Based on the results from injection on the 5-55% B gradient described above, determine the approximate % B in which the product peptide elutes. Purify peptide using a 0.5% B/min gradient centered around the % B where the peptide elutes.
Note: In the example in Figure 5, 13C-D2-ATRP eluted at ~23% B during the initial 5-55% B gradient injection, so it was purified using an 18-28% B gradient with the following method: Solvent A = water + 0.1% TFA, Solvent B = acetonitrile + 0.1% TFA. Flow rate = 12 mL/min on C18 column (21.2 mm internal diameter). Starting composition = 18% B. Gradient = 0 – 20 min, 18–28% B; 20–20.1 min, 28–90% B; 20.1–25 min, 90% B; 25–25.1 min, 90–18% B; 25.1–30 min, 18% B.
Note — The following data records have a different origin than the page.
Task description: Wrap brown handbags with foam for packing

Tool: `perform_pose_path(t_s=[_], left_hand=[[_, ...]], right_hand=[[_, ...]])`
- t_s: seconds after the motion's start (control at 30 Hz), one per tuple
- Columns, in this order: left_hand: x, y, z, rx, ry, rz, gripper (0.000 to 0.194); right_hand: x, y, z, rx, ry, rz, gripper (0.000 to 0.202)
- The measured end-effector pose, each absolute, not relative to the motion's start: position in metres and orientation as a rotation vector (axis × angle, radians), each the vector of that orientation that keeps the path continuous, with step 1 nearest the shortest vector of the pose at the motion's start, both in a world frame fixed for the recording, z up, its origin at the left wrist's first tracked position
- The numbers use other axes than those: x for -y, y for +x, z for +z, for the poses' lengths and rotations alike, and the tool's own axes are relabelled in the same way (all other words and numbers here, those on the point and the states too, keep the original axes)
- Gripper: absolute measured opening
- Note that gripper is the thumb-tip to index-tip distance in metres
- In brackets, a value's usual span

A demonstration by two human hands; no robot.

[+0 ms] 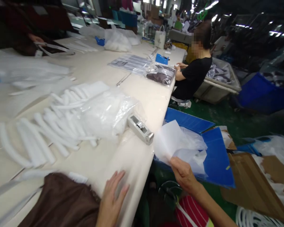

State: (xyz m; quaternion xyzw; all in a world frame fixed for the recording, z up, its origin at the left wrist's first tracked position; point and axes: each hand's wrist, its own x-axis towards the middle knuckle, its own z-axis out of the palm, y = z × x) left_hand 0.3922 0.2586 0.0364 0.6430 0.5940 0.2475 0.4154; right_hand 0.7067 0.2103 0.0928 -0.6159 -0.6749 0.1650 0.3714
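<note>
My right hand (184, 174) pinches the lower edge of a white sheet (169, 140), which looks like thin paper, over an open blue box (219, 154) beside the table. More crumpled white sheets (194, 157) lie in that box. My left hand (113, 198) rests with fingers spread near the table's edge, next to a dark brown garment (66, 201) at the bottom left. Between the hands and the far end, a grey tape dispenser (140, 128) sits at the table's edge, touching a clear plastic bag (109, 110).
Many white foam-like strips (47, 132) cover the left of the long table (153, 97). A co-worker (194, 69) sits at the far right edge by bagged brown clothing (159, 77). Cardboard (253, 183) and a red striped thing (191, 211) lie at lower right.
</note>
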Motion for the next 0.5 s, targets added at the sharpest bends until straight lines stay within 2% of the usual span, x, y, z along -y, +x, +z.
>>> perform_pose_path(t_s=[0.1, 0.2, 0.27, 0.33, 0.37, 0.5], left_hand=[[-0.246, 0.422, 0.077, -1.127, 1.11, 0.737, 0.064], [-0.23, 0.425, 0.097, -0.978, 0.813, 0.779, 0.055], [-0.213, 0.422, 0.099, -1.005, 0.73, 0.828, 0.05], [-0.194, 0.421, 0.097, -1.003, 0.74, 0.846, 0.051], [-0.184, 0.421, 0.096, -1.002, 0.795, 0.82, 0.051], [-0.15, 0.4, 0.101, -1.204, 1.396, 0.662, 0.047]], right_hand=[[-0.188, 0.647, 0.108, 1.795, -1.343, 0.85, 0.029], [-0.16, 0.614, 0.112, 1.513, -1.249, 1.436, 0.026], [-0.149, 0.601, 0.112, 1.116, -1.193, 1.735, 0.049], [-0.146, 0.589, 0.113, 0.713, -1.184, 1.845, 0.073], [-0.148, 0.583, 0.115, 0.556, -1.224, 1.844, 0.076], [-0.161, 0.567, 0.127, 0.267, -1.509, 1.716, 0.07]])
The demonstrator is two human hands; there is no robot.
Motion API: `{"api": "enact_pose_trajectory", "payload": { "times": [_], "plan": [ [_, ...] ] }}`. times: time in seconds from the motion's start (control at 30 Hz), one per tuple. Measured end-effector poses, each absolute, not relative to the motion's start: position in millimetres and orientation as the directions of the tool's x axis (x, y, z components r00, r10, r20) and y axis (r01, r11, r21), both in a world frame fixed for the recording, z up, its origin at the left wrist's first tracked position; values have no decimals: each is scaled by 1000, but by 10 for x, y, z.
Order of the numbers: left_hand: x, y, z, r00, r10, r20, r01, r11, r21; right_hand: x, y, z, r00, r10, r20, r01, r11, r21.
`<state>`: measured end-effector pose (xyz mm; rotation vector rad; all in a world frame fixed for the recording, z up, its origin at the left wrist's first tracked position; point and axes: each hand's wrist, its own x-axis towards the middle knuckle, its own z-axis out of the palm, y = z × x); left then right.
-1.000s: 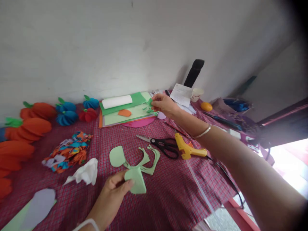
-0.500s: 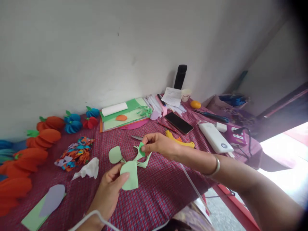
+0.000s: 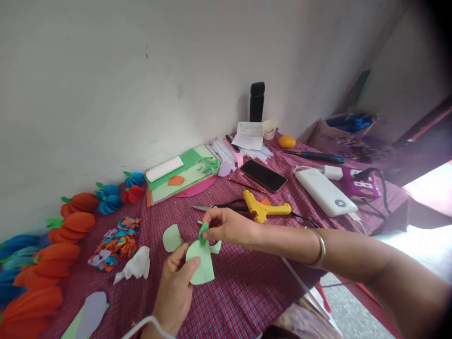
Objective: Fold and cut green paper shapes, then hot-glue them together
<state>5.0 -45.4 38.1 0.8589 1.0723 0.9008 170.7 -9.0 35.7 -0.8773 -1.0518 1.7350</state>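
Observation:
Between thumb and fingers, my left hand (image 3: pixel 177 278) pinches a pale green paper piece (image 3: pixel 202 269) with a rounded end. My right hand (image 3: pixel 226 228) grips a small darker green paper piece (image 3: pixel 203 234) and holds it at the upper edge of the pale one. Whether the two papers touch is hard to tell. Another pale green cut piece (image 3: pixel 172 238) lies on the checked cloth just left of my hands. Thin pale green trimmings (image 3: pixel 215 247) show partly behind my right hand. Scissors (image 3: pixel 203 207) lie beyond it, beside a yellow glue gun (image 3: pixel 266 208).
Orange paper pumpkins (image 3: pixel 72 227) and blue ones line the left by the wall. A pile of paper scraps (image 3: pixel 116 242) and a crumpled white tissue (image 3: pixel 136 264) lie nearer. A phone (image 3: pixel 263 175), white power bank (image 3: pixel 325 192) and purple power box (image 3: pixel 360 183) occupy the right.
My right hand has brought the darker green piece down to the pale paper's upper edge. The view has shifted, and more of the glue gun and scissors shows.

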Motion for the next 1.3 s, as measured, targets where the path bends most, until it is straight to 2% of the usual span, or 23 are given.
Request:
{"api": "enact_pose_trajectory", "payload": {
  "times": [0.17, 0.33, 0.5, 0.67, 0.77, 0.9, 1.0, 1.1, 1.2, 1.3],
  "plan": [
    [-14, -455, 315, 243, 915, -323, -147, 364, 920, 1683, -72, 337, -367, 923, -118, -180, -195, -964],
    [-27, -450, 252, 234, 913, -333, -143, 371, 917, 1663, -79, 384, -338, 939, -60, -48, -81, -996],
    [-49, -453, 143, 232, 926, -299, -54, 319, 946, 1665, -116, 426, -334, 942, 12, 67, 36, -997],
    [-66, -453, 110, 238, 918, -317, -40, 335, 941, 1749, -64, 385, -321, 947, 13, 62, 35, -998],
    [-75, -445, 96, 205, 926, -318, -50, 334, 941, 1837, -9, 352, -272, 961, 38, 179, 90, -980],
    [-88, -432, 48, 172, 924, -343, -79, 360, 930, 2008, -29, 422, -359, 931, 70, 465, 243, -851],
    [-99, -417, 11, 169, 920, -353, -112, 374, 921, 2248, -94, 545, -376, 891, 253, 635, 447, -630],
    [-113, -395, -30, 172, 920, -352, -130, 376, 918, 2571, -191, 592, -204, 907, 369, 775, 380, -505],
    [-115, -368, -67, 193, 915, -355, -144, 385, 912, 2852, -357, 511, -117, 944, 308, 840, 259, -477],
    [-100, -345, -74, 189, 906, -379, -167, 410, 897, 2988, -549, 382, -131, 965, 229, 895, 214, -392]
  ]
}}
Note: It is recommended to purify over several injections of 300-1000 μL, depending on the yield and current volume of the crude peptide solution. One wants to be sure to inject a small enough volume to ensure adequate peak separation and avoid column overloading, but inject enough each run to ensure purification of crude peptide in a reasonable amount of time.
Note: When calculating the % B at which the peptide elutes, take into account the system’s dwell/dead times, which delay elution from the column relative to when pumps run at a given composition.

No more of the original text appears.